Apesar de ser uma cidade grande, ficar conhecido no Brasil inteiro quando foi quarto lugar no Brasileirão de 77, a verdade é que o Londrina não teve nenhuma diretoria que soubesse tirar proveito disso. O que, aliás, é uma pena. Bem, na verdade, em 95, o Londrina esteve na Suíça e Itália, levado por Sérgio Clérice, com o objetivo de vender jogadores.

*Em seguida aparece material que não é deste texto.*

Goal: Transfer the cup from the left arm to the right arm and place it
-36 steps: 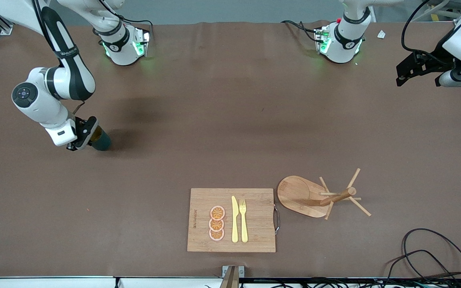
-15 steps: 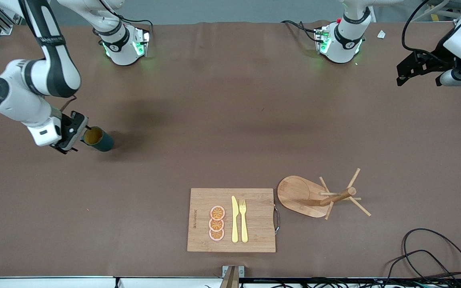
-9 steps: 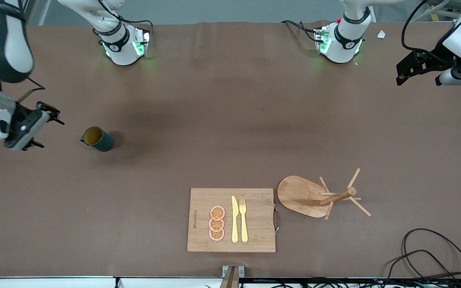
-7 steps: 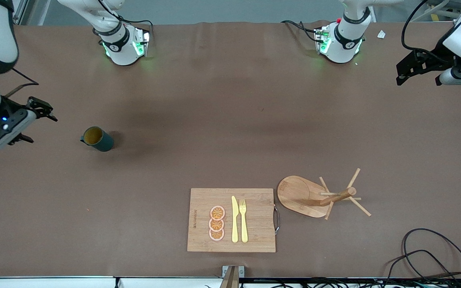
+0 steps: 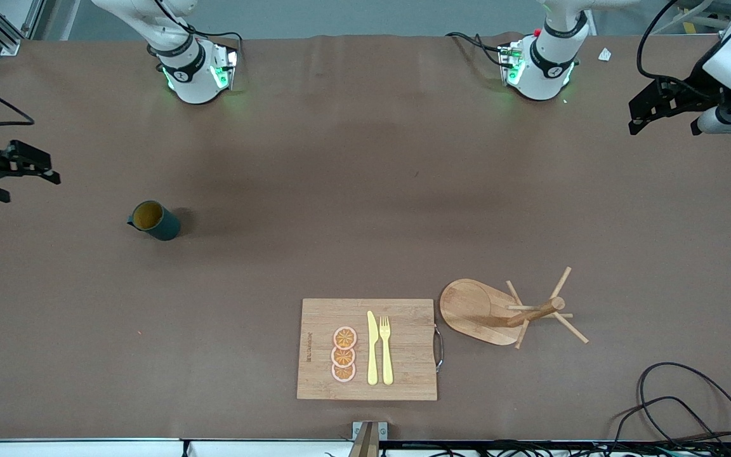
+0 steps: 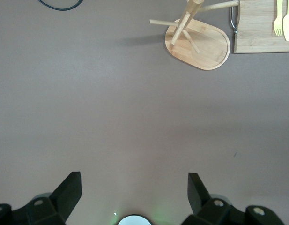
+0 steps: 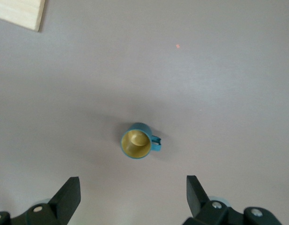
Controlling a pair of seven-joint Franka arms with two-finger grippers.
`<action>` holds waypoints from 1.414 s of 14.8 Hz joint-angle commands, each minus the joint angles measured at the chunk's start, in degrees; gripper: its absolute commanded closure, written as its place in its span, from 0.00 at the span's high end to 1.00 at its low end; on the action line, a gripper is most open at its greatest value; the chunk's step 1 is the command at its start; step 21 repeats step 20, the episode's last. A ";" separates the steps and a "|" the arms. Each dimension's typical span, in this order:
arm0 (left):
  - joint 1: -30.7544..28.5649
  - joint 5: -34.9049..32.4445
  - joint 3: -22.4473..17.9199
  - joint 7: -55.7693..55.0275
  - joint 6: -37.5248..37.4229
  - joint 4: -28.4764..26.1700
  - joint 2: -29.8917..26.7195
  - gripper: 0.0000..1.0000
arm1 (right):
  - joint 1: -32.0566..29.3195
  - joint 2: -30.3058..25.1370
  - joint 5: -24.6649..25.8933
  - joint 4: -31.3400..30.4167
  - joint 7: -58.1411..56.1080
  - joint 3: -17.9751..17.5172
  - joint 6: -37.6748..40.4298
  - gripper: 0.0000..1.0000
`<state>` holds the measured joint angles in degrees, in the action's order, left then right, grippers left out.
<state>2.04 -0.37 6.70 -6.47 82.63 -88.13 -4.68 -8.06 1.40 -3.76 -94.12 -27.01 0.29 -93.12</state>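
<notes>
The cup (image 5: 153, 220), dark teal-green with a yellow-brown inside, stands upright on the brown table toward the right arm's end, nothing touching it. It also shows in the right wrist view (image 7: 136, 140), its small handle visible. My right gripper (image 5: 26, 181) is open and empty, raised over the table's edge at the right arm's end, well apart from the cup; its fingers (image 7: 69, 190) frame bare table. My left gripper (image 5: 664, 130) is open and empty, held high over the left arm's end of the table, and waits; its fingers (image 6: 69, 187) are wide apart.
A wooden peg rack (image 5: 511, 311) lies on its side nearer the front camera, also in the left wrist view (image 6: 196, 33). A wooden cutting board (image 5: 403, 343) beside it carries a yellow knife, a fork and three orange slices. Black cables (image 5: 676, 393) lie at the left arm's near corner.
My right gripper opened, let go of the cup, and rose away toward the table's edge at the right arm's end. The cup stays upright on the table. The left arm has not moved.
</notes>
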 commanded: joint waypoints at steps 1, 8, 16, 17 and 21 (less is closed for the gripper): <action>-0.55 0.28 0.24 1.54 -0.46 0.06 -0.86 1.00 | -1.52 1.06 2.96 4.27 1.35 -0.73 0.48 1.00; -0.55 0.28 0.07 2.33 -0.89 -0.03 -1.56 1.00 | 1.11 0.54 3.23 4.91 26.04 -1.78 2.86 1.00; -0.55 0.28 0.07 2.08 -1.25 0.06 -1.48 1.00 | 0.58 0.45 3.49 5.52 25.61 -1.43 -1.36 1.00; -0.55 0.28 -0.02 1.98 -1.25 0.15 -1.48 1.00 | 0.67 0.45 3.58 5.44 25.61 -1.43 -1.45 1.00; -0.55 0.19 -0.02 2.07 -1.25 1.91 -0.95 1.00 | 0.93 0.54 3.41 5.35 25.78 -1.52 -1.10 1.00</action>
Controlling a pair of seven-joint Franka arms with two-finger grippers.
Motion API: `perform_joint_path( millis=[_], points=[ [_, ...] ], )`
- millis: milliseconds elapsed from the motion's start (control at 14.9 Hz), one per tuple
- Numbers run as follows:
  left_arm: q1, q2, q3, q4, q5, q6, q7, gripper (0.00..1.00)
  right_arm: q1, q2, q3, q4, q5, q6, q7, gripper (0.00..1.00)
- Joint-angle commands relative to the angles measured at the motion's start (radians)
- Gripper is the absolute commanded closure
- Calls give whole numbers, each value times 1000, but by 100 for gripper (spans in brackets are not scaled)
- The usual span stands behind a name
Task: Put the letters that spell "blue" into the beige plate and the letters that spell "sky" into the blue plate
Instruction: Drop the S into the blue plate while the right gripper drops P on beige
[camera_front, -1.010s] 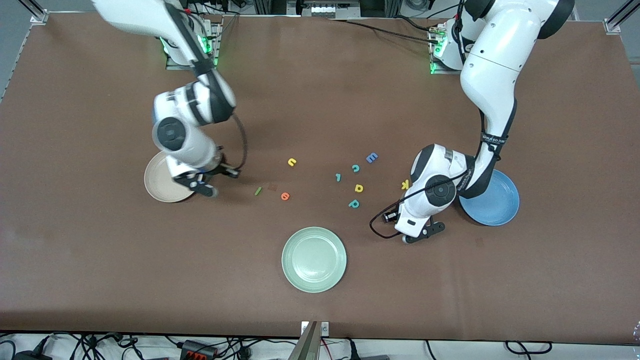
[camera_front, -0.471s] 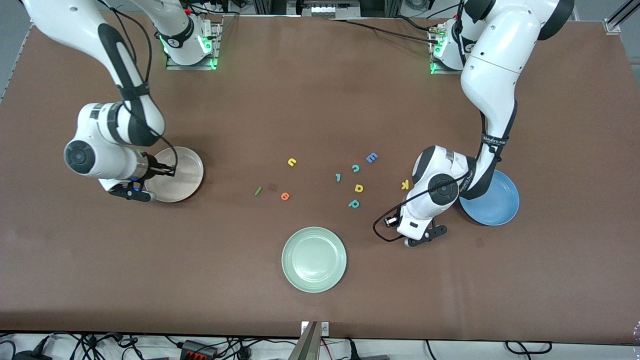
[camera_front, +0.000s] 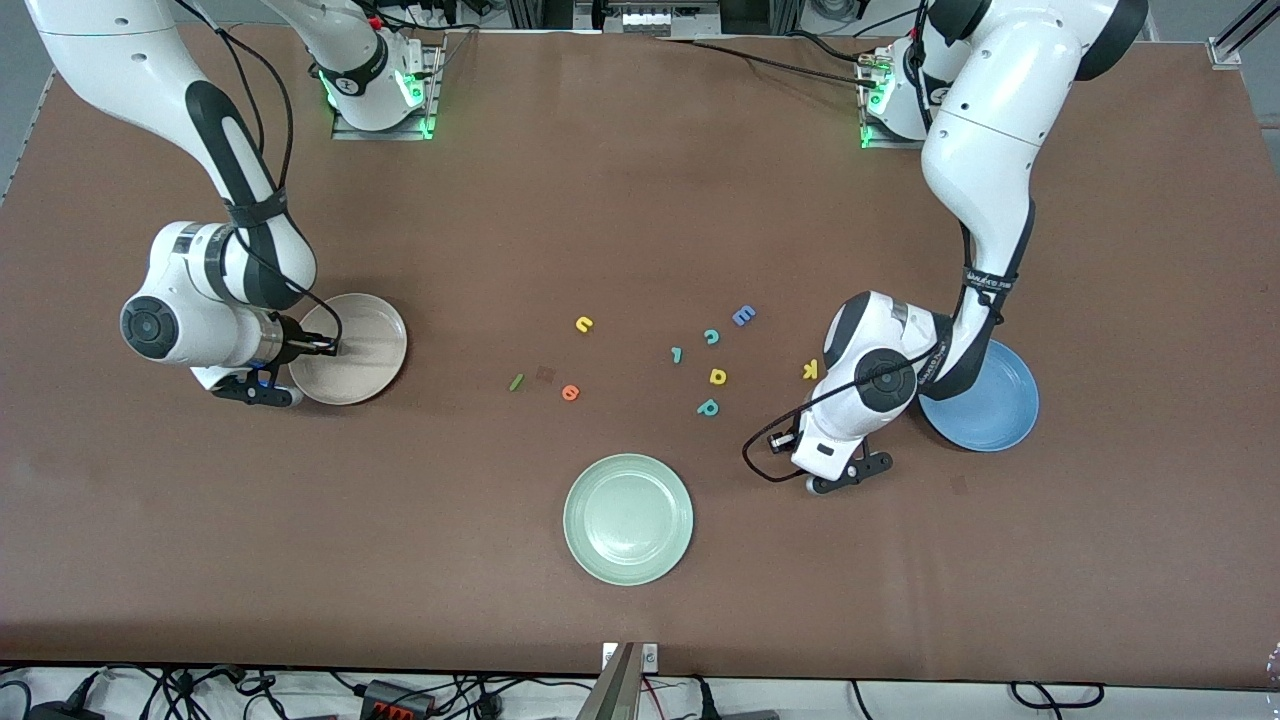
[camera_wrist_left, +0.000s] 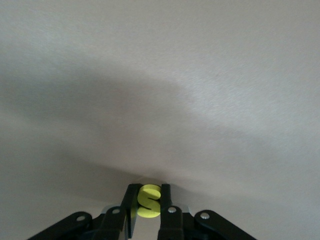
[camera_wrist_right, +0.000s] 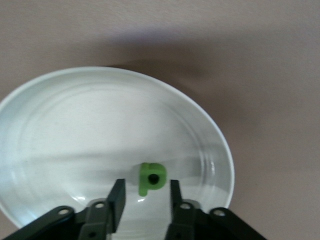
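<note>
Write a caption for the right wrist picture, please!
Green b lying in the beige plate under the open right gripper.

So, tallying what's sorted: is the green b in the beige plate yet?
In: the right wrist view shows the green b lying flat inside the beige plate, within its rim.

Both arms wear glossy white rounded shells with black joint bands and round dark caps at the wrists. A thin black cable loops along each forearm. Green lights glow at both bases. The black two-finger left gripper (camera_wrist_left: 148, 212) and right gripper (camera_wrist_right: 145, 200) carry silver screws.
</note>
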Motion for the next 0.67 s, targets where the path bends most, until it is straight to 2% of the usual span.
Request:
perform_joint_path(
  millis=[0, 135, 202, 404, 606],
  points=[
    [61, -65, 0, 8, 16, -151, 167, 97, 23, -50, 8, 40, -10, -62, 9, 0],
    [103, -80, 8, 8, 25, -266, 311, 97, 75, -65, 8, 118, -4, -157, 37, 0],
    [121, -93, 17, 8, 67, -306, 377, 97, 111, -64, 10, 154, 7, -188, 78, 0],
    [170, -136, 17, -10, 243, -397, 467, 97, 259, -59, 10, 187, 10, -165, 211, 0],
    [251, -142, 2, -18, 242, -483, 595, 97, 396, -31, 10, 187, 11, -102, 278, 0]
  ],
)
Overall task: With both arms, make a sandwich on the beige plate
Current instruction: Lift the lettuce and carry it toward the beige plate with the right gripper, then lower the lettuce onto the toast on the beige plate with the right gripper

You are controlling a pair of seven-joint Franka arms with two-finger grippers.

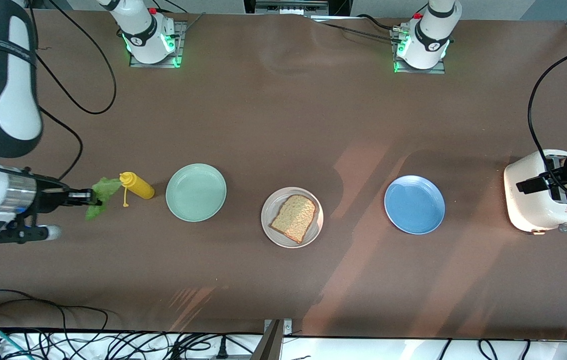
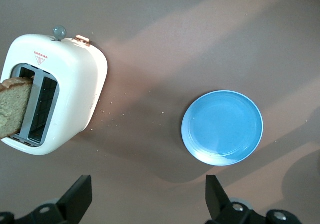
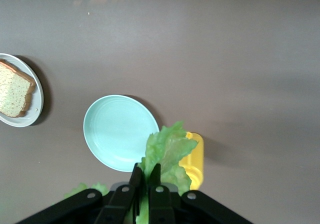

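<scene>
- Right gripper (image 1: 94,199) is pinched tight on a ruffled green lettuce leaf (image 1: 100,196), up in the air at the right arm's end of the table. The leaf hangs off the fingertips.
- Just past that leaf sits a yellow squeeze bottle (image 1: 137,185) lying on its side. From the right wrist cam the lettuce (image 3: 167,154) covers part of the bottle (image 3: 194,160).
- Next along from the right gripper is the mint-green plate (image 1: 196,192), nothing on it.
- Beige plate (image 1: 292,217) is one more step along, mid-table, well apart from both grippers. It's got a single slice of brown toast (image 1: 295,217) lying flat on it. No lettuce on it yet, no second slice on top.
- Left gripper (image 1: 548,181) is spread wide, holding nothing, hovering over the white toaster (image 1: 538,200) at the left arm's end.
- Left wrist cam shows another toast slice (image 2: 14,108) sticking up out of a toaster slot, fingers (image 2: 77,199) clear of it.
- Blue plate (image 1: 414,204) sits between the toaster and the beige plate, bare.
</scene>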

Esse também é o objetivo do União. Só que de forma diferente. Hoje, se aparecer uma proposta por um jogador junior, o União vende, sem fazer pedidos mirabolantes, como sempre fez o Londrina, especialmente depois que vendeu o Helber por um milhão de dólares. Não é todo jogador junior que vale isso.
E o União tem tido um proveito sensacional com a disputa desses torneios nos Estados Unidos. Este ano, depois que esteve em Dallas, fez convênio com uma empresa de brasileiros nos Estados Unidos - a BRUSA - em que terá grandes vantagens.
Agora, no retorno de Atlanta, recebeu proposta excelente para fazer uma parceria com o Vasco da Gama, que inclusive já quer mais um - dois juvenis do alvinegro já estão em São Januário -, o zagueiro Ricardo, titular e capitão da seleção brasileira de juvenis. Saindo essa parceria - e ela depende apenas do sim do presidente Serafim Meneghel e do vice Antônio Luiz Meneghel - tenho certeza que o União estará crescendo muito mais. Nas duas vezes em que viajei com a delegação do União deu para notar que os dirigentes têm uma mentalidade bem diferente desta que o Londrina tem.
Achei muito fria a torcida norte-americana em relação à Copa do Mundo. Os jornais dedicam pouco espaço, mesmo no dia em que a equipe deles enfrentou o Irã. É verdade que para esse dia a coisa não estava boa para eles, mas estão muito longe de viver um clima como o nosso, ou da Argentina, Itália e outros países.
Lá predomina, mesmo, o golfe, o basquete, o beisebol e o futebol americano. Ótimos esportes. É que o brasileiro não conhece direito golfe, futebol americano e beisebol. O que também é uma pena.